From patchwork Thu Sep 27 18:04:58 2012
Content-Type: text/plain; charset="utf-8"
MIME-Version: 1.0
Content-Transfer-Encoding: 7bit
Subject: [v2, rtl-optimization] : Fix PR54457,
[x32] Fail to combine 64bit index + constant
From: Uros Bizjak
X-Patchwork-Id: 187430
Message-Id:
To: gcc-patches@gcc.gnu.org
Cc: Richard Sandiford ,
Eric Botcazou
Date: Thu, 27 Sep 2012 20:04:58 +0200
On Thu, Sep 27, 2012 at 4:25 PM, Richard Sandiford
wrote:
>>>> I agree (subreg:M (op:N A C) 0) to (op:M (subreg:N (A 0)) C) is
>>>> a good transformation, but why do we need to handle as special
>>>> the case where the subreg is itself the operand of a plus or minus?

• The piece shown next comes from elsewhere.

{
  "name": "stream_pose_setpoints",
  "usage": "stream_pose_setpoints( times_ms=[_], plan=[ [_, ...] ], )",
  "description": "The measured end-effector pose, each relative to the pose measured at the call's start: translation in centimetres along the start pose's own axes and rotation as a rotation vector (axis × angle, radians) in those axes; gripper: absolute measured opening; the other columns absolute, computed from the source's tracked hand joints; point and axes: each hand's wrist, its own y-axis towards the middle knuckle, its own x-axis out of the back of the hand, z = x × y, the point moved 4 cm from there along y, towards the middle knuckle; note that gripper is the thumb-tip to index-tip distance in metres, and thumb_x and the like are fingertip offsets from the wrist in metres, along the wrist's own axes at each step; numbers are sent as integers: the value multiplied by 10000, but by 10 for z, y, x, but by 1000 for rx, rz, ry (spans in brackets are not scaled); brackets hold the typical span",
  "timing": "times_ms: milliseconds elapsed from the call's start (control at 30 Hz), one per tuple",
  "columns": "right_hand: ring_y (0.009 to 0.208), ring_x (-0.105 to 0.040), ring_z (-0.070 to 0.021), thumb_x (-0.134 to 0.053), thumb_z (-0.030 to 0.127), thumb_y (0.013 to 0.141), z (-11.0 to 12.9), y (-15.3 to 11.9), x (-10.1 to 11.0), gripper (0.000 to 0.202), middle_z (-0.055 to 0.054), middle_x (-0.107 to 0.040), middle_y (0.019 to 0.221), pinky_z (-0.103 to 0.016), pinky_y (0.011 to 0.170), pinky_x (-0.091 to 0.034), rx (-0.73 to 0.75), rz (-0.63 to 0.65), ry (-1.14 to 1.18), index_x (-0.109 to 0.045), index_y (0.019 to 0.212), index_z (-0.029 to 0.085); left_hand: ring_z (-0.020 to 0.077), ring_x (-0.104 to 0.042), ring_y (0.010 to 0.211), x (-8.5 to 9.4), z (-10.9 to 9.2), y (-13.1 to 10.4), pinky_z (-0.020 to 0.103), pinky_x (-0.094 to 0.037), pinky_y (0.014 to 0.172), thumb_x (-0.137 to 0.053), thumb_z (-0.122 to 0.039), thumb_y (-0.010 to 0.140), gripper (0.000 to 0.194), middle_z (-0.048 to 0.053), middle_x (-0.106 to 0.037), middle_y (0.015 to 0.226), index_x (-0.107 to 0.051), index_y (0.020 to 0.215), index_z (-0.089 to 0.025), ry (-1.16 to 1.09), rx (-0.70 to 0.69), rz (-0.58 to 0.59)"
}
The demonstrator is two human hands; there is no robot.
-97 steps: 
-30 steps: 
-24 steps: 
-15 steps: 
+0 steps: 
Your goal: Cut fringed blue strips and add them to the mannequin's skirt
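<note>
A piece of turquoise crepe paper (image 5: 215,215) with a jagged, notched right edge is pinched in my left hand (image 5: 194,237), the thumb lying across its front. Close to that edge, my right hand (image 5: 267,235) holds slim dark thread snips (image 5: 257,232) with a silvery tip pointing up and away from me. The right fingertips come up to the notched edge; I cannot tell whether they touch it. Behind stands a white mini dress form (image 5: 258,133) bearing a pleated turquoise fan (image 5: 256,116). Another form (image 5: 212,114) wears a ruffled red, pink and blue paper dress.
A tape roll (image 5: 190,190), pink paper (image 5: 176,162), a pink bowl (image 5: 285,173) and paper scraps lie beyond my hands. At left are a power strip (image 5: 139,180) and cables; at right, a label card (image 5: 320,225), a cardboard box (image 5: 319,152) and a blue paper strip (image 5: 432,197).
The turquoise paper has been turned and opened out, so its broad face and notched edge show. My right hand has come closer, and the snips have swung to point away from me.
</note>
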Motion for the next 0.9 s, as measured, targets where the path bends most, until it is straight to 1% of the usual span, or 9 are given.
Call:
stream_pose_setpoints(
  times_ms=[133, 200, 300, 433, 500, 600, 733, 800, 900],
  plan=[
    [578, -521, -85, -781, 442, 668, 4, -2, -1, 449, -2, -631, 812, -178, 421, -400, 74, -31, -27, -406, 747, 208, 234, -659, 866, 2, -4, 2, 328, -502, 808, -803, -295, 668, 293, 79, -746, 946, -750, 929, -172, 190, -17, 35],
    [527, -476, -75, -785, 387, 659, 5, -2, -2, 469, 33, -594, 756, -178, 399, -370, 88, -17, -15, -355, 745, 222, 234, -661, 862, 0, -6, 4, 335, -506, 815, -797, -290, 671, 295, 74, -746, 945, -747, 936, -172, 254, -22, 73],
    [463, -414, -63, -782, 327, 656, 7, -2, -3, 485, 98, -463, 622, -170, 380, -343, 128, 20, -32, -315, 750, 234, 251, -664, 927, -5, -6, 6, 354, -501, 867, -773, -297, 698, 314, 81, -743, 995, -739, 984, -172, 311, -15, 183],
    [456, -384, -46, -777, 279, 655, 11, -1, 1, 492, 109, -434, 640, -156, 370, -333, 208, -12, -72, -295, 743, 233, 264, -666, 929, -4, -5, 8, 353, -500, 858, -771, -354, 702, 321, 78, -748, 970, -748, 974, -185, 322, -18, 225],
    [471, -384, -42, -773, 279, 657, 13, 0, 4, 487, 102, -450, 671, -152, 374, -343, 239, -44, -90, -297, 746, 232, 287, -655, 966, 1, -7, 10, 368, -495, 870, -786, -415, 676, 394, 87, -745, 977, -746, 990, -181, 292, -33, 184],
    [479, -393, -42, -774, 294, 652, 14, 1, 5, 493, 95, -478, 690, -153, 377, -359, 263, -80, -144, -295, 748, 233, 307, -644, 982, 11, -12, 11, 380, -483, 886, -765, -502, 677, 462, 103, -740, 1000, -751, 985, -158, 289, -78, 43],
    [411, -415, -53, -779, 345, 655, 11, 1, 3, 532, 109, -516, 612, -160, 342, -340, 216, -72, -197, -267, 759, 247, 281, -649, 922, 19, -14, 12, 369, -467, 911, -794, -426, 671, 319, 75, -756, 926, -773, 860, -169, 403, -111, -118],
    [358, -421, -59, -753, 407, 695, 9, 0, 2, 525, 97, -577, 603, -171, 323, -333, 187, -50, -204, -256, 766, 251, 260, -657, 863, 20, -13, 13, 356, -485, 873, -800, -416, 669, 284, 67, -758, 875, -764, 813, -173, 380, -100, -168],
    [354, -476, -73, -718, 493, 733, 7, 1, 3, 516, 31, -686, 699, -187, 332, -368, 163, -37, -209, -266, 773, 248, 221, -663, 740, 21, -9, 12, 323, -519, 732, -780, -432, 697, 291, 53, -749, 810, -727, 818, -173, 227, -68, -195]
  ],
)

>>>> I think it should happen regardless of where the subreg occurs.
>>>
>>> Don't we need to restrict this to the low part though?
>>
>> I have tried this approach with attached patch. Unfortunately,
>> although it survived bootstrap without libjava on x86_64, it failed
>> building libjava with:
>>
>> /home/uros/gcc-svn/trunk/libjava/classpath/javax/swing/plaf/basic/BasicSliderUI.java:1299:0:
>> error: insn does not satisfy its constraints:
>> }
>> ^
>> (insn 237 398 399 7 (set (reg:SI 1 dx [125])
>> (plus:SI (subreg:SI (mult:DI (reg:DI 1 dx [orig:72 D.78627 ] [72])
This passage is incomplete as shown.